A single number is all that's needed: how many lines in the data contain the string "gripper".

———

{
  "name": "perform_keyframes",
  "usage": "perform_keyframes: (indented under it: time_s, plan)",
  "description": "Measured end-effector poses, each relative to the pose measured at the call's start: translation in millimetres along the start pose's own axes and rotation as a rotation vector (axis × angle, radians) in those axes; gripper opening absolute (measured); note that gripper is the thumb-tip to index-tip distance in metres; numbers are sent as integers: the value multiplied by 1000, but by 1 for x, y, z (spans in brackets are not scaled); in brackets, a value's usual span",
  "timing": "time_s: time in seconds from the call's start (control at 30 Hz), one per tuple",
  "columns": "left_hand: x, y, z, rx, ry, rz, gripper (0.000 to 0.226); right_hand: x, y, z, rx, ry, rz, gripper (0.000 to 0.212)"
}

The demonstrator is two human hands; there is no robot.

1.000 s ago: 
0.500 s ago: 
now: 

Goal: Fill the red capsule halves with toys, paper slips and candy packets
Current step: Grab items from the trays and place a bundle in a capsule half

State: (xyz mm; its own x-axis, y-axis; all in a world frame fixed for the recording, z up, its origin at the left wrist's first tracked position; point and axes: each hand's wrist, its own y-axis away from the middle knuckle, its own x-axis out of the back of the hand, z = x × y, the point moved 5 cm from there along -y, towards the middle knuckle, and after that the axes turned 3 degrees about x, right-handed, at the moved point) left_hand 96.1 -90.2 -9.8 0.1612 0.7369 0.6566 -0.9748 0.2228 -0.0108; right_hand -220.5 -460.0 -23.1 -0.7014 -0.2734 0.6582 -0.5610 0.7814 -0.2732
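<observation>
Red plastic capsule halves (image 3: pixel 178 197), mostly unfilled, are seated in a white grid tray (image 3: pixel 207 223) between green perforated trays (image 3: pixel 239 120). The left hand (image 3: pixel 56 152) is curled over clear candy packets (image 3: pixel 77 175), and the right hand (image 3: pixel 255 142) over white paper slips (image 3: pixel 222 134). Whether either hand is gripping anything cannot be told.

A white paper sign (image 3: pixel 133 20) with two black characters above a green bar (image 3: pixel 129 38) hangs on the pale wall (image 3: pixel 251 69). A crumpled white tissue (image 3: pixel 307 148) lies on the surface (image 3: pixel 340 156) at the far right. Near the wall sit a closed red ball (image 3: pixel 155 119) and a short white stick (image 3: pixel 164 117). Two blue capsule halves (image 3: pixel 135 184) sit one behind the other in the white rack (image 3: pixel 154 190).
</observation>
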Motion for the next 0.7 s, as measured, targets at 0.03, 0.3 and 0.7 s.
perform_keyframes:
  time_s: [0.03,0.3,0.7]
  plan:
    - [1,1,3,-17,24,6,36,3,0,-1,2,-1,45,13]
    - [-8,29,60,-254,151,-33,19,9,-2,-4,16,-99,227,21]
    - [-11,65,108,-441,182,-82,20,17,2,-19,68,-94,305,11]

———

SOLUTION BELOW ▸ 2